» Dataset section
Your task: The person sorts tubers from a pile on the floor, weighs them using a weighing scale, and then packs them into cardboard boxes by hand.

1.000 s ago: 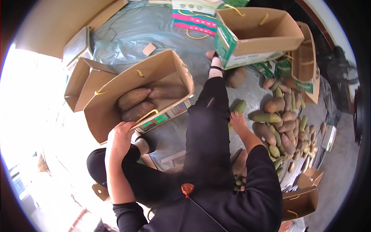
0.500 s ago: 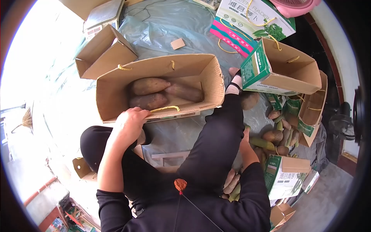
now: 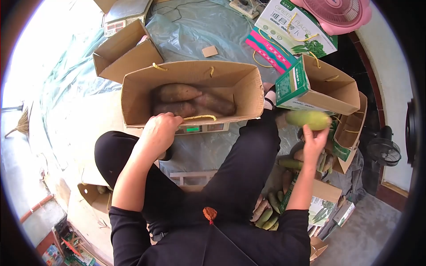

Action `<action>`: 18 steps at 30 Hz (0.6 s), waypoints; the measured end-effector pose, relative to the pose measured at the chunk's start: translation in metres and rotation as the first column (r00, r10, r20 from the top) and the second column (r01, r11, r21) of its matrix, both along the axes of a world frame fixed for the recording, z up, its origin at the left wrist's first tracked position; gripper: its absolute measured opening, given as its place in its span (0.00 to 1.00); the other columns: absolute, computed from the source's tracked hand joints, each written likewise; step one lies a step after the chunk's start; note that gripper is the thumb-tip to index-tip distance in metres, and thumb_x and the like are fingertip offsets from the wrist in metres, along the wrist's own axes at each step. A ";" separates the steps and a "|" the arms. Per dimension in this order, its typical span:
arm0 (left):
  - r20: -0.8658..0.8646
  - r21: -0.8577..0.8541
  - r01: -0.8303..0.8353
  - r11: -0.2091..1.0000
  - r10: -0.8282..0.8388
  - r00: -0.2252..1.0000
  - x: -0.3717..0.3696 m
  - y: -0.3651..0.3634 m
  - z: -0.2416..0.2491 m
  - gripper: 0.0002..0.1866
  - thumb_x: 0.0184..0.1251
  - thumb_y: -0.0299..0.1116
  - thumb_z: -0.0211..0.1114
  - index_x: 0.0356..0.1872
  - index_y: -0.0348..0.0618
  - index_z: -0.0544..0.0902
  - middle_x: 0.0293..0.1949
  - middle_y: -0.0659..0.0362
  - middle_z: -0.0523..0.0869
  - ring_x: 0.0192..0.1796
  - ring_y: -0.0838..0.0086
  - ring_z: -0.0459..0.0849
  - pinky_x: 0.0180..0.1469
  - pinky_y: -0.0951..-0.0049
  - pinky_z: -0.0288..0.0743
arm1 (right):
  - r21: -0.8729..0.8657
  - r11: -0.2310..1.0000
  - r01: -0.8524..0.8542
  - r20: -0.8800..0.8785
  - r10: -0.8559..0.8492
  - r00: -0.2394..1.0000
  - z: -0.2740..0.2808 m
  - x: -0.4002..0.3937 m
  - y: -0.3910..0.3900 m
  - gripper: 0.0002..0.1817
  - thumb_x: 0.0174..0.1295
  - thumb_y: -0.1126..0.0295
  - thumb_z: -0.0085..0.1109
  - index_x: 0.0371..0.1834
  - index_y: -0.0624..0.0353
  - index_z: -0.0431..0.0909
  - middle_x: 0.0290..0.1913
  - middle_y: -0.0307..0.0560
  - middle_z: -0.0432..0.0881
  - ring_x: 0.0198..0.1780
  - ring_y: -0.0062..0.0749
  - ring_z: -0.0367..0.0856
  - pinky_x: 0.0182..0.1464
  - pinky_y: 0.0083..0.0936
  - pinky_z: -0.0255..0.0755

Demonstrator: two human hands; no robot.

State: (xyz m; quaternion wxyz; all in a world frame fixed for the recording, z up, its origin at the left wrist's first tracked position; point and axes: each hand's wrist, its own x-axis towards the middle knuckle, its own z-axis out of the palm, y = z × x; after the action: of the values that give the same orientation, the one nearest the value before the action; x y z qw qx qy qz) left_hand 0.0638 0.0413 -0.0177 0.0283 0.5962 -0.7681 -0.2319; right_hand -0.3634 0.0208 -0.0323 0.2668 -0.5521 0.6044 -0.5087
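Note:
An open cardboard box (image 3: 248,88) with yellow rope handles stands before my knees on a scale (image 3: 216,127) whose green display glows. Three brownish, soil-coated radishes (image 3: 179,93) lie inside it. My left hand (image 3: 160,133) is closed over the box's near rim, beside the near rope handle. Off to the right, my right hand (image 3: 316,141) grips a pale green radish (image 3: 307,119), slightly blurred, in the air near a green-and-white carton (image 3: 293,84). Below that hand is a pile of radishes (image 3: 290,163), some green and some brownish.
Another open cardboard box (image 3: 128,55) stands at the upper left, near a second scale (image 3: 126,13). A pink fan (image 3: 337,13) and a printed radish carton (image 3: 284,22) are at the upper right. Plastic sheeting (image 3: 177,40) covers the floor. A black fan (image 3: 385,146) stands by the wall.
My right hand has risen from beside my right knee, bringing up a green radish. My left hand stays on the box rim. The scale's green display has come into view.

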 end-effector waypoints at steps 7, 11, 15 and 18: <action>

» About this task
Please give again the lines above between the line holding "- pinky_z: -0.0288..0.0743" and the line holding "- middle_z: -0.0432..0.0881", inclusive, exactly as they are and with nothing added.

» Task response
  - pinky_z: -0.0288..0.0743
arm1 (right):
  - r21: -0.8729..0.8657
  - r11: -0.2310..1.0000
  - r01: -0.8524..0.8542
  - r20: -0.8800..0.8785
  - r10: -0.8559..0.8492
  - r00: -0.2394..1.0000
  - z: -0.2740..0.2808 m
  - x: -0.4002..0.3937 m
  - y: -0.3910..0.3900 m
  - gripper: 0.0002..0.1817
  - thumb_x: 0.0174..0.1295
  - thumb_y: -0.1126..0.0295
  - thumb_z: -0.0085..0.1109
  - index_x: 0.0371..0.1834
  - index_y: -0.0624..0.0353
  - index_z: -0.0431..0.0909
  - middle_x: 0.0290..0.1913
  - middle_y: -0.0307..0.0560
  - middle_z: -0.0432..0.0881

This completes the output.